We're not waiting for institutions to deem this is the thing to do. We're not waiting for dogma that's been passed on for generations to tell us this is how we do this thing. We're kind of saying, this is different. I don't see a real obvious thing that everyone does when this happens. I'm going to do it because I need it.
It's like there's something that's common in all of us that says like in these moments, there's something missing that I need right now in this moment, whether it's to serve a purpose of closure or gathering or togetherness or ease a sense of aloneness. There's something I need that ritual seems to solve for.

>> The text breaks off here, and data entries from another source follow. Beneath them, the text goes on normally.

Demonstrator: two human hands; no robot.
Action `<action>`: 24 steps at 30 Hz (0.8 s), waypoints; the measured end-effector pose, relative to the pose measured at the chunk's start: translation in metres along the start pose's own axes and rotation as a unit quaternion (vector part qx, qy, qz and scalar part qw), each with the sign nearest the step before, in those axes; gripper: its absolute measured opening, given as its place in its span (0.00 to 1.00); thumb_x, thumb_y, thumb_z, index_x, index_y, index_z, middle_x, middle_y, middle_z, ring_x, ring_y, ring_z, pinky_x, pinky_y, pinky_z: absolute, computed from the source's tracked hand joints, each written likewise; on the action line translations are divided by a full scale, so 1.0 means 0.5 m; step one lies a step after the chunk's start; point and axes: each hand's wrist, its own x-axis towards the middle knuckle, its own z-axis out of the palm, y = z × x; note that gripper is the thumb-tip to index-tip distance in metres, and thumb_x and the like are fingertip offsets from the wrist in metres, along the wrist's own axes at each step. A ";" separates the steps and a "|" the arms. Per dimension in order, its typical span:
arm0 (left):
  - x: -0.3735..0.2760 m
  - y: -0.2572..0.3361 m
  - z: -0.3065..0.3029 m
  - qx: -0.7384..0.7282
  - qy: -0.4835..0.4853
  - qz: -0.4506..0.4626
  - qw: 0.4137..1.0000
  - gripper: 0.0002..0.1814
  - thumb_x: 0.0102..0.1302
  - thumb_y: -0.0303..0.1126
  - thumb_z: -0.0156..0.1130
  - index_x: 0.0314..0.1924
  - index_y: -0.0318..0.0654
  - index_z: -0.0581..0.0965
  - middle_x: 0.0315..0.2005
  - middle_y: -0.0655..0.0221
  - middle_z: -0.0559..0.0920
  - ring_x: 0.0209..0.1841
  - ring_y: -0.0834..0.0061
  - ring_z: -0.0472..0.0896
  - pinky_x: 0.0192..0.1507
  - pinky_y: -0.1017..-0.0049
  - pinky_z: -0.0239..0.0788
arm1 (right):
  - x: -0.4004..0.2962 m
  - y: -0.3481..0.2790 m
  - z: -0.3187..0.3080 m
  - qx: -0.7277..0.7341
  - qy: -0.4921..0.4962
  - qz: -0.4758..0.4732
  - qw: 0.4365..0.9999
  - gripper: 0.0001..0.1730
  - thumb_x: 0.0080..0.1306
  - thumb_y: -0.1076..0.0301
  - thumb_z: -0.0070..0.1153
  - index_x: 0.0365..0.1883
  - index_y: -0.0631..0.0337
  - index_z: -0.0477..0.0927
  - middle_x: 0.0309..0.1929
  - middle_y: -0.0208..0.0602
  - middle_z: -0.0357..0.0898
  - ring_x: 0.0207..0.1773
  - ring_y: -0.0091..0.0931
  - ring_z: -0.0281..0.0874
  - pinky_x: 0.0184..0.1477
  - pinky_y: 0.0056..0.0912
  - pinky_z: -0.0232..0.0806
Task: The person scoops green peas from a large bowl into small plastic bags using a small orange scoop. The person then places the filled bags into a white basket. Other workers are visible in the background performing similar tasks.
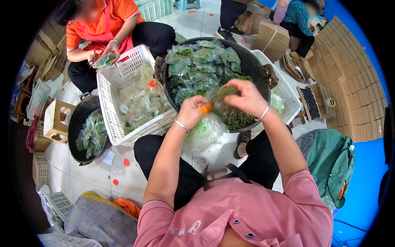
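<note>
My left hand (193,111), with orange wrapping on a finger, grips the edge of a clear plastic bag just above the near rim of a large black tub (262,58). My right hand (245,96) holds a greenish bunch of plant sprigs (226,94) at the bag; the bunch is blurred. Many clear bags of green sprigs (200,61) fill the tub's left part. Loose green berry clusters (239,119) lie at its near right. Below my hands, a clear plastic bundle with green print (205,129) rests between my knees.
A white perforated crate (106,108) of bags stands left of the tub, a smaller black tub (72,126) beyond it. Another white crate (291,102) is at the right. A co-worker in orange (105,27) sits at upper left holding a bag. Stacked cardboard (348,86) lines the right.
</note>
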 end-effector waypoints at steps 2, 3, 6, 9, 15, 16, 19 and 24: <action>0.001 0.013 0.003 0.024 0.050 0.004 0.998 0.03 0.56 0.21 0.61 0.31 0.33 0.76 0.29 0.75 0.78 0.32 0.86 0.71 0.35 0.84 0.63 | -0.012 0.054 -0.041 0.149 0.092 0.059 0.983 0.16 0.53 0.69 0.60 0.38 0.67 0.75 0.29 0.32 0.78 0.26 0.20 0.73 0.29 0.23 0.67; 0.000 0.010 -0.001 0.015 0.061 0.017 0.998 0.03 0.56 0.21 0.61 0.32 0.33 0.76 0.29 0.75 0.78 0.31 0.86 0.70 0.35 0.84 0.62 | -0.016 0.055 -0.053 0.252 0.134 0.123 0.951 0.17 0.53 0.70 0.60 0.40 0.68 0.75 0.30 0.30 0.78 0.26 0.18 0.73 0.27 0.22 0.66; -0.001 -0.001 -0.007 0.002 0.079 0.039 0.996 0.03 0.57 0.22 0.61 0.33 0.33 0.76 0.30 0.76 0.78 0.32 0.87 0.71 0.35 0.84 0.62 | -0.040 0.052 -0.064 0.245 0.111 0.218 0.938 0.19 0.54 0.71 0.60 0.43 0.68 0.73 0.32 0.30 0.77 0.26 0.16 0.72 0.24 0.20 0.65; 0.002 0.000 -0.005 0.019 0.076 0.031 0.996 0.03 0.58 0.21 0.60 0.34 0.34 0.76 0.32 0.76 0.78 0.34 0.87 0.72 0.38 0.85 0.63 | -0.053 0.053 -0.069 0.031 0.011 0.231 0.973 0.20 0.55 0.71 0.58 0.46 0.67 0.73 0.34 0.28 0.76 0.28 0.16 0.71 0.25 0.20 0.66; 0.013 0.002 0.007 0.019 0.078 0.031 0.996 0.03 0.58 0.23 0.61 0.33 0.33 0.77 0.29 0.76 0.78 0.31 0.88 0.69 0.34 0.84 0.62 | -0.049 0.052 -0.062 -0.045 0.034 0.104 0.993 0.25 0.50 0.72 0.63 0.47 0.68 0.72 0.38 0.32 0.78 0.41 0.20 0.72 0.48 0.25 0.65; 0.014 0.000 0.006 0.018 0.075 0.031 0.997 0.03 0.58 0.23 0.61 0.33 0.33 0.77 0.29 0.76 0.78 0.31 0.88 0.69 0.34 0.84 0.62 | -0.048 0.051 -0.060 -0.069 0.058 0.085 0.992 0.25 0.49 0.72 0.64 0.46 0.68 0.72 0.38 0.34 0.78 0.40 0.20 0.72 0.48 0.25 0.65; 0.013 0.007 0.009 0.002 0.051 0.026 0.998 0.03 0.59 0.23 0.60 0.33 0.33 0.77 0.30 0.76 0.78 0.32 0.88 0.70 0.35 0.84 0.62 | -0.042 0.026 -0.055 -0.129 0.067 0.082 0.986 0.23 0.49 0.72 0.65 0.43 0.68 0.73 0.36 0.36 0.78 0.39 0.20 0.73 0.45 0.24 0.66; 0.010 0.010 0.004 0.028 0.026 0.017 0.999 0.05 0.59 0.22 0.60 0.36 0.32 0.76 0.30 0.75 0.79 0.33 0.86 0.72 0.38 0.83 0.63 | -0.042 -0.005 -0.032 -0.093 -0.031 0.091 0.991 0.16 0.50 0.73 0.65 0.36 0.67 0.76 0.27 0.32 0.77 0.30 0.17 0.71 0.34 0.23 0.66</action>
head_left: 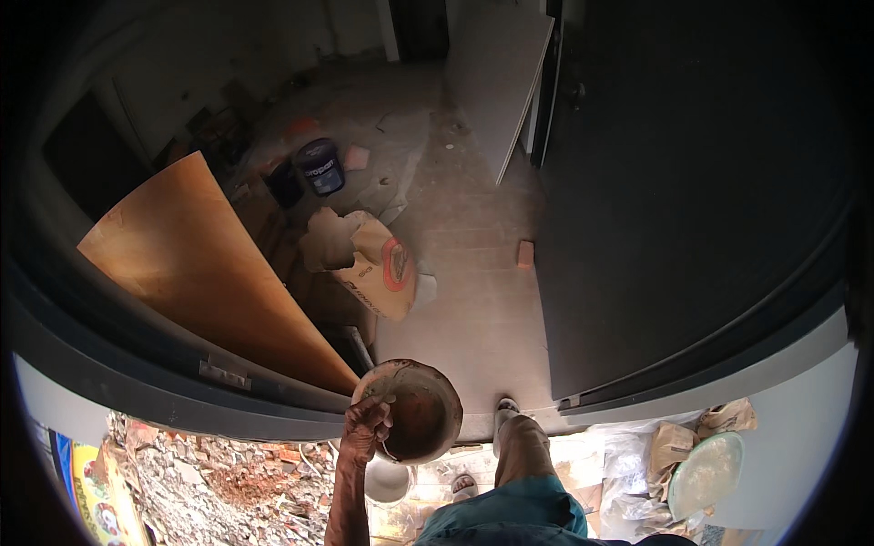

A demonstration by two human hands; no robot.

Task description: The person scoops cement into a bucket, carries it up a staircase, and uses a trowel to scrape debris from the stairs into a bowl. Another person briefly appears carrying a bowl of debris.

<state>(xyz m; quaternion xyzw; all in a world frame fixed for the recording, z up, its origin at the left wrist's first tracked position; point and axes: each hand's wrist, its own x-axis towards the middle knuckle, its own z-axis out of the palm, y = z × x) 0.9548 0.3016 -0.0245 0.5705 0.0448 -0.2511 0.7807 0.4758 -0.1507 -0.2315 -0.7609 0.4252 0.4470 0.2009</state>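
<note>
My left hand (369, 422) is closed around the thin wire handle of a dirt-crusted bucket (447, 409). The bucket hangs at the doorway threshold, its mouth facing up and its inside coated with brownish residue. Partly hidden beneath it, a white bucket (388, 483) stands on the tiles outside. My right hand is out of view. One of my sandalled feet (506, 407) is on the threshold, and the other foot (464, 486) is on the tiles behind it.
A dark open door (669, 225) borders the right side; a brick (525, 254) lies by its edge. At left leans a wooden panel (205, 259). Inside are a torn cement bag (382, 273) and a dark pail (319, 167). Rubble (232, 478) and a green basin (710, 471) are outside.
</note>
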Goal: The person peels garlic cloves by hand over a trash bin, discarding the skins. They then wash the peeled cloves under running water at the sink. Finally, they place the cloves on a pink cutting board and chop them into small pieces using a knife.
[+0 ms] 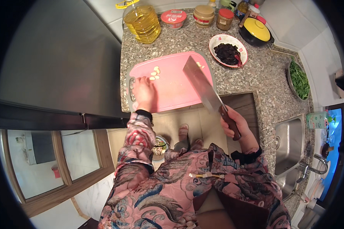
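My right hand [235, 123] grips the wooden handle of a cleaver [202, 86]. Its broad blade is raised and slants up and left across the right side of a pink cutting board [172, 94]. On the board's left side rests my left hand [144, 91], close to the grey-rimmed handle slot; its fingertips point down and what lies under them is hidden. Just beyond those fingers lie several peeled garlic cloves [154, 73]. A few small garlic pieces [199, 64] sit near the far right corner, past the blade.
Behind the board stand an oil jug [143, 24], a red-lidded tub [174, 19] and jars [204, 16]. To the right are a bowl of dark food [228, 53], a yellow-lidded pot [256, 30], leafy greens [299, 80] and a steel sink [289, 146]. An open drawer or cabinet [240, 106] adjoins the counter's front.
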Tool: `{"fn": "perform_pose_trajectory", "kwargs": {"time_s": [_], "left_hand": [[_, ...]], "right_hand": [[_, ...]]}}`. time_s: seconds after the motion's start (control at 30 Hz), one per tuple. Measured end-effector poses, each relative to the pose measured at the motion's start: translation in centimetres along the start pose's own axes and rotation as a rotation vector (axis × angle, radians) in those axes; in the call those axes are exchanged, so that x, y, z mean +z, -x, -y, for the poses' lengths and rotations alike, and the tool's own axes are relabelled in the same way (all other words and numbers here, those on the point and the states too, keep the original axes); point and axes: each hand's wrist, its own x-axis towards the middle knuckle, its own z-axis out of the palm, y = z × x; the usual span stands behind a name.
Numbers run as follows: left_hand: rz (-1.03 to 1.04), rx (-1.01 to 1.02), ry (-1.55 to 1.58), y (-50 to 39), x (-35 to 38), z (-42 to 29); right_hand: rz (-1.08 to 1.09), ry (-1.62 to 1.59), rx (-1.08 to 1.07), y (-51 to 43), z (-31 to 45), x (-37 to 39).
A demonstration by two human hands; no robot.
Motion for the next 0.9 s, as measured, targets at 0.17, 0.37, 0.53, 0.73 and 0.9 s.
{"fn": "perform_pose_trajectory", "kwargs": {"time_s": [0.17,0.37,0.53,0.73,0.9], "left_hand": [[0.116,0.036,0.205,0.7,0.0,2.7],[0.185,0.351,0.460,4.4,2.2,-3.0],[0.149,0.142,0.298,5.0,1.5,-4.1],[0.342,0.009,-0.216,6.5,-2.2,1.5],[0.353,0.051,-0.183,5.7,-2.3,2.0]], "right_hand": [[0.036,0.042,0.075,-0.9,-1.4,-0.3],[-0.053,0.219,0.109,-1.0,-1.2,0.1],[-0.080,0.660,0.105,-1.3,-2.2,1.3],[-0.121,1.405,-0.606,-1.7,-3.9,3.9],[-0.222,1.592,-0.716,-2.8,-6.3,3.7]]}}
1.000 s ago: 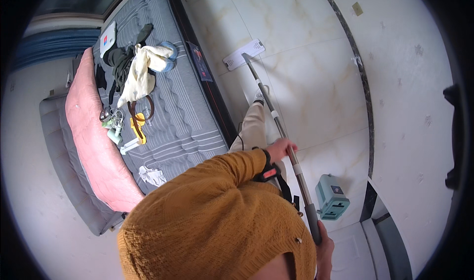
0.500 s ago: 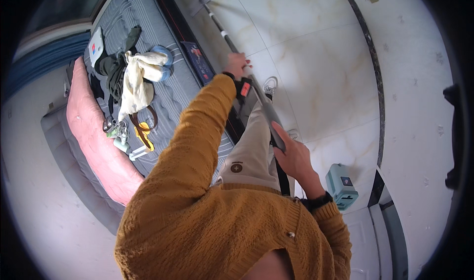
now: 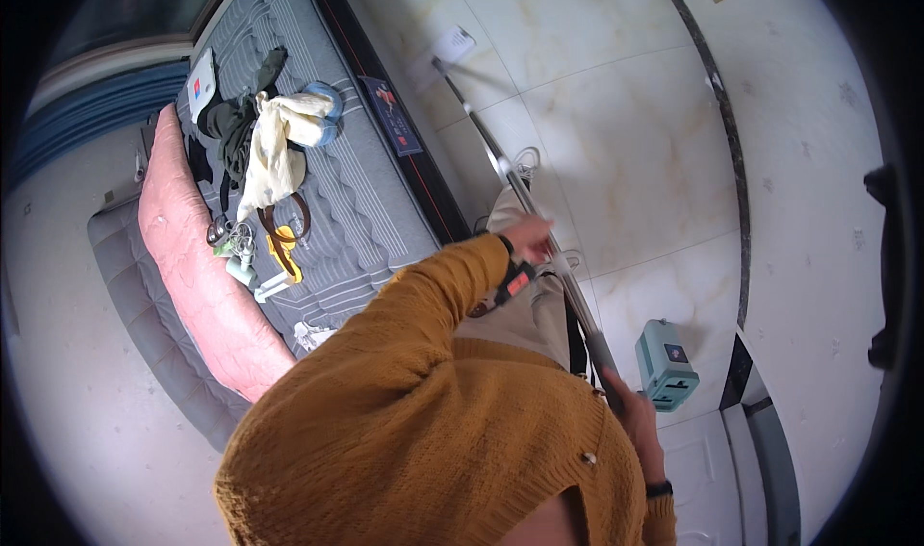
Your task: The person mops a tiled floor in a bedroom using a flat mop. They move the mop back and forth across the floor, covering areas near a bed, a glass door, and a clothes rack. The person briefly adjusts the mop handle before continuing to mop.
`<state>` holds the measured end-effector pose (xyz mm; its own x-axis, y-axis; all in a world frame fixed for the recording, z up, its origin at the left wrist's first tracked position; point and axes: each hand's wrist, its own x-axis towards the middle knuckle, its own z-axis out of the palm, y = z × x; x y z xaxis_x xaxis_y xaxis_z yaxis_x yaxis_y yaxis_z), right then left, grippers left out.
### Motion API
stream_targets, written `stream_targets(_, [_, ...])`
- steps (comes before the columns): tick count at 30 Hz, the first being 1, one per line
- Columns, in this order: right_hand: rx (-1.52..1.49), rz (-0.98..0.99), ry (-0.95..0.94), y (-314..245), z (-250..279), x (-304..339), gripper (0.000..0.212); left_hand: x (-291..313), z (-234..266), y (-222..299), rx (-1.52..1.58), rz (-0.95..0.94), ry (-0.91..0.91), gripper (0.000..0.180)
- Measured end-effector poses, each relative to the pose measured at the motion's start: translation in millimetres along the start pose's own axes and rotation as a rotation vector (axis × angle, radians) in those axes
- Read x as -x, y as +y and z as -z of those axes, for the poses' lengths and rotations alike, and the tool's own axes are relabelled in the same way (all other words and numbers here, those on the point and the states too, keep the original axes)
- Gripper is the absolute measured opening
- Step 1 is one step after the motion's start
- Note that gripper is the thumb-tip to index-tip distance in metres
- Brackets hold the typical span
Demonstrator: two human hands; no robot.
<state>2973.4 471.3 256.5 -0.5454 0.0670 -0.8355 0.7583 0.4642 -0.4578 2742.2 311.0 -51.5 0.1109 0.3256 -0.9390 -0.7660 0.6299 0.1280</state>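
Note:
A flat mop with a long pole (image 3: 575, 296) slants across the floor in front of me. Its pale flat head (image 3: 447, 53) lies on the tiles near the bed's side. My left hand (image 3: 527, 239) is closed round the middle of the pole, beside my thigh. Close to my right side, my right hand (image 3: 633, 413) wraps the grey grip at the pole's upper end. Both forearms wear dark bands, and a black and orange device sits at my left wrist.
On my left is a bed with a grey striped mattress (image 3: 375, 214), a cream cloth bag (image 3: 272, 161), dark clothes (image 3: 231, 132) and a pink quilt (image 3: 192, 257). A teal case (image 3: 666, 365) stands on the floor at my right. A wall with a dark skirting (image 3: 722, 103) runs beyond.
Both hands have drawn back toward my body and to the right, bringing the mop with them. The mop head has slid nearer across the tiles.

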Motion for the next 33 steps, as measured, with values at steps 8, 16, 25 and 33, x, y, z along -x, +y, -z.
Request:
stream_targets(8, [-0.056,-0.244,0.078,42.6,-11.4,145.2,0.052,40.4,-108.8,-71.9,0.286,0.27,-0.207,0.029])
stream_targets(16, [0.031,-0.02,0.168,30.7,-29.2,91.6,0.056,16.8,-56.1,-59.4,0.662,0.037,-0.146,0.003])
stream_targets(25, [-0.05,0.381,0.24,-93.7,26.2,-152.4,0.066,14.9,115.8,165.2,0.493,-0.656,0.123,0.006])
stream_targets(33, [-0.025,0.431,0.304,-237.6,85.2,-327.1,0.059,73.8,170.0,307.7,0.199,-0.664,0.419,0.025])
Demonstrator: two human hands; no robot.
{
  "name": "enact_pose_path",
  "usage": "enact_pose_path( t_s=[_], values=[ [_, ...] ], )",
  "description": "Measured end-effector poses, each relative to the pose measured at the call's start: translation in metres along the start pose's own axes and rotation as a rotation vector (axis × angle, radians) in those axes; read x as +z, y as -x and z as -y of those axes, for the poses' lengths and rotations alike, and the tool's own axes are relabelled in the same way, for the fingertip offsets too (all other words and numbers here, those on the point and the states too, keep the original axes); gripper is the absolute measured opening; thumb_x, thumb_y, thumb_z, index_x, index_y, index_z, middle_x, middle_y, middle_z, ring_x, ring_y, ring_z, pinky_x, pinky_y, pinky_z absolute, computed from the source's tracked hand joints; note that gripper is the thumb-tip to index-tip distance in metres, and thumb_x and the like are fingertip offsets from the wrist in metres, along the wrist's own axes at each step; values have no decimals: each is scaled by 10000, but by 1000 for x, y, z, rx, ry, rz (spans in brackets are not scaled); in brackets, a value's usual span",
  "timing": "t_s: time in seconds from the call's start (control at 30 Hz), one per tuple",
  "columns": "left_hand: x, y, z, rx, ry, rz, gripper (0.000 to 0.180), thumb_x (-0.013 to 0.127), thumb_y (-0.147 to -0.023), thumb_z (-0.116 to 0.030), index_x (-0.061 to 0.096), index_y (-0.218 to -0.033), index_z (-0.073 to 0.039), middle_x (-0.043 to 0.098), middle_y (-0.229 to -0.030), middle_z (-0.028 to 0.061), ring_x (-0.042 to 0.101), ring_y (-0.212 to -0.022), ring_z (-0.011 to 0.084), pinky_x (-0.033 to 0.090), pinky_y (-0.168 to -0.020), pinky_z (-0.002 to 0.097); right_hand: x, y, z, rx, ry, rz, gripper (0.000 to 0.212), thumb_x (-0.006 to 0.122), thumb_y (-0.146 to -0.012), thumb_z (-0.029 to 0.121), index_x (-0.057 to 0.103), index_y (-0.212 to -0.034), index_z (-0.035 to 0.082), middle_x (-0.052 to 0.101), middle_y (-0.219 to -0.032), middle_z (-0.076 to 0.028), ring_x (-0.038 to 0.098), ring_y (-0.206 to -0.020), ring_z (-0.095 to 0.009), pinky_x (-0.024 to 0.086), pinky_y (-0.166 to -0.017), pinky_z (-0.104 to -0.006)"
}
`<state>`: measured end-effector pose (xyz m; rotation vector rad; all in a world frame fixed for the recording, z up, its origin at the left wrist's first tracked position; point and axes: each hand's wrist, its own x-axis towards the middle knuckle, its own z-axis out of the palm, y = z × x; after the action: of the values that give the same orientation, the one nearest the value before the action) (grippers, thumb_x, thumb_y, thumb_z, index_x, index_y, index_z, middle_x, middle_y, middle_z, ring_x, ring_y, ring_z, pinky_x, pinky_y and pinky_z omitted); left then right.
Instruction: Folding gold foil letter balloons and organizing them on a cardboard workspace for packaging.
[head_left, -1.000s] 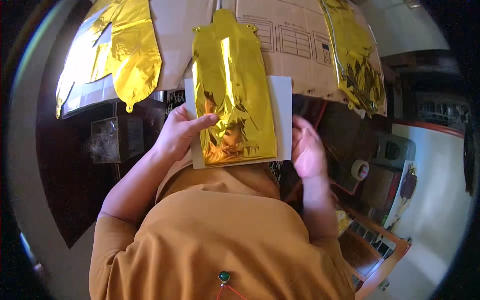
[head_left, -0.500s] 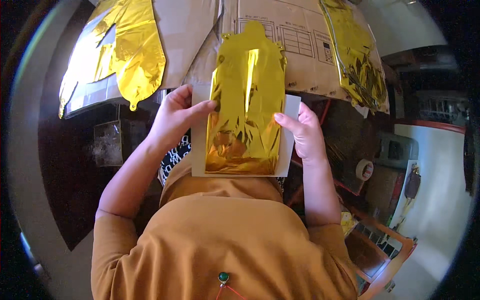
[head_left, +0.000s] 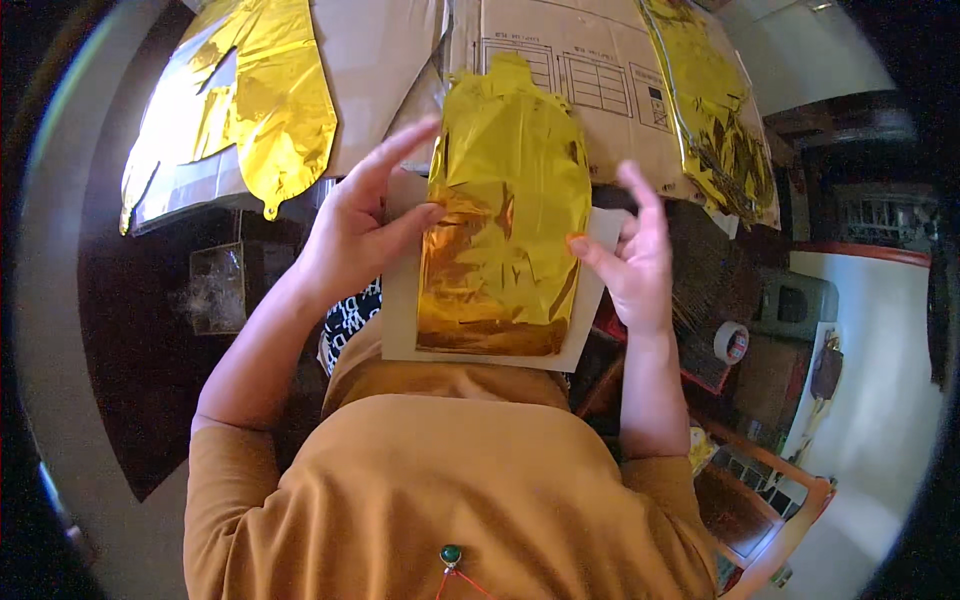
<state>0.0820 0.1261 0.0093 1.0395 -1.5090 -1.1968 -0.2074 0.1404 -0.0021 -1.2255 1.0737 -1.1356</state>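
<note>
A flattened gold foil balloon (head_left: pixel 505 230) lies lengthwise on a pale card (head_left: pixel 400 335) in front of my body, its narrow top reaching over the cardboard. My left hand (head_left: pixel 365 220) is at the left edge, thumb pressed on the foil and index finger stretched forward. On the other side, my right hand (head_left: pixel 635 255) has its thumb tip on the foil's edge, with the index finger raised and other fingers curled by the card. The fingers under the card are hidden. Creases and a darker, wrinkled lower part show in the foil.
A brown cardboard sheet (head_left: pixel 390 60) covers the surface ahead. Another gold foil balloon (head_left: pixel 285 120) hangs over its left edge, and more gold foil (head_left: pixel 705 110) lies at the right. A tape roll (head_left: pixel 731 342) and a wooden chair (head_left: pixel 800 515) are to the right.
The foil and card have shifted slightly right and toward me, tilting a little. Both index fingers have lifted and spread outward, while the thumbs stay on the foil.
</note>
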Motion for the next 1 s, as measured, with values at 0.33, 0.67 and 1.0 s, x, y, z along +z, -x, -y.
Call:
enact_pose_path(
  t_s=[0.33,0.67,1.0],
  values=[
    [-15,3,-39,-176,-166,151,381,717,-893,-53,642,-1267,-36,705,-982,-16,591,-867,11,509,-776,209,-17,1,60,33,321,257,418,750,-804,-19,669,-1208,49,702,-1021,13,610,-854,-37,492,-776,-204],
    [-17,10,-56,-310,-345,162,182,817,-780,-60,650,-851,-41,646,-773,-45,538,-675,31,446,-599,218,-16,2,53,114,233,317,79,757,-823,23,715,-889,17,657,-833,35,541,-722,-31,448,-663,-224],
    [-25,-3,-59,-482,-204,224,252,838,-804,-220,670,-782,-33,592,-657,-44,497,-597,36,418,-544,228,-17,-14,64,228,145,404,122,752,-856,76,675,-775,26,570,-718,96,469,-662,-9,375,-600,-215]
  ],
)
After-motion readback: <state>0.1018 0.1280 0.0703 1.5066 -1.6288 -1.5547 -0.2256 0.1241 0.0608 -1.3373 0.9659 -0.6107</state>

And what you're describing is people are not waiting for somebody else to tell them what to do. They're saying like, this is what I'm going to do, which is empowering.
Yeah.
And one of the reasons—so, two quick reactions to that beautiful reflection. Yes, we live twice as long. And by the way, if you don't choose not to get married or have children, as a lot of people do, then you're not—it means you're not having a pre-approved life ritual between, you know, between 15 and death. Like, that's just not reflective of who we are.
You know, my data from life is in the transitions. We— We go through a disruptor every 12 to 18 months, and one in 10 of those is a lifequake. The average length of a lifequake is five years. That means we're spending half of our lives in transition, and we need these kinds of celebrations.
So part of the problem that we have and part of what I'm trying to do in A Time to Gather is, first of all, rebrand this. So birth, coming of age, marriage, death, that doesn't really describe it because part of it is that every ritual contains every other ritual. So that if you're getting married, you're saying goodbye to an old phase of life.
If you're having certainly a first child, you're saying goodbye. So that's why I've renamed them as welcoming, becoming, loving, mourning, and what I call the fifth ritual, the missing ritual, renewing, for anything that we're renewing. I mean, I know people hiring doulas for the end of life, but also doulas for birth, also doulas for shutting down a company, or doulas for a job loss.